Anyway, back at the point I was making, we need to stop expecting so much from people that we aren’t able to give in return…and that goes for both men and women. Stop jumping in relationships with people to rebound from someone else, give yourself time to heal from your hurt, learn the lesson that was to be learned from being with that person and then progress to moving on. Stop being with people because you have a history…consider your history when deciphering if this person is good for you…but don’t let it be the deciding factor…weigh out all the pros and cons of sticking around in your current state of an unhealthy relationship. Stop settling down with people just because you know they won’t go anywhere just for you to do your dirt on the side. Everything that is done in the dark will come to light and its not easy facing the truth, especially when you have to look at it in the mirror everyday.
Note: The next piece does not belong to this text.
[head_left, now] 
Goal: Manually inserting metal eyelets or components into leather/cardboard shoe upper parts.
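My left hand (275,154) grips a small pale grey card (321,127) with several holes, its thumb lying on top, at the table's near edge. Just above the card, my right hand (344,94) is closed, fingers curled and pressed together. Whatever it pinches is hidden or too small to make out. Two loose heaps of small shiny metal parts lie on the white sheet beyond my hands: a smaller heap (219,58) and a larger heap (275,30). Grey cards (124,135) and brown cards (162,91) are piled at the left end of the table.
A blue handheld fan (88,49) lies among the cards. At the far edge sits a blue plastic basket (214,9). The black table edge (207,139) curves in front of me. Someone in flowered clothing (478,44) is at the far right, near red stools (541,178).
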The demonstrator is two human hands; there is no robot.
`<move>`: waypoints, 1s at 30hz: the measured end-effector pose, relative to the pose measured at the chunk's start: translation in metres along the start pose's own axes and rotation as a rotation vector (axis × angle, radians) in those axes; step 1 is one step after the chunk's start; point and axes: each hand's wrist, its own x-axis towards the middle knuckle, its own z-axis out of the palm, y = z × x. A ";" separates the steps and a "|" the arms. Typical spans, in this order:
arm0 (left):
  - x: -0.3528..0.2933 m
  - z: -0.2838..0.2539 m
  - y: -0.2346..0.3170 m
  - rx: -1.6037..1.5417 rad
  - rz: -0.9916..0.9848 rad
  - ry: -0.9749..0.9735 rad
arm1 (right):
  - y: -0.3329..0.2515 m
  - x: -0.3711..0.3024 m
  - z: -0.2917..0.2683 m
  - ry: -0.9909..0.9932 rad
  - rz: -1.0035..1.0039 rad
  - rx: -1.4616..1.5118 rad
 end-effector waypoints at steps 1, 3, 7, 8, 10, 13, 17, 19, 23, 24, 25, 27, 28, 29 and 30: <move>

I understand that marriage is the new fortune 500 business these days. It seems like the new perspective is that in order to be economically stable, you have to get married or be in a relationship to assist with your finances and the type of lifestyle you want to live. But why not attempt to develop the type of lifestyle you want to live on your own or if you fall in love with someone that is able to assist you financially then so be it, but don’t let their financial well being be your reason for the connection. Why are we always looking to find someone with all the money to mooch off of? Doesn’t that say a lot about your drive and ability to reach accomplishments? It makes me think that you don’t have anything to offer because you are too lazy to accomplish things yourself, so you look to other people to dictate your success. But then again, I could be wrong...just my opinion. But all in all, I say all this to say…take the time to learn yourself, your likes and dislikes, your wants and needs, your desires and fantasies, what makes you happy, what you are willing or not willing to tolerate…and then dibble dabble into a relationship when the time is ready.

We need to understand who we are as individuals, identify what it is that we want out of life and in a mate and maybe then we will become more successful in our relationships with other people as our hearts will be open to allow another person to reside in it.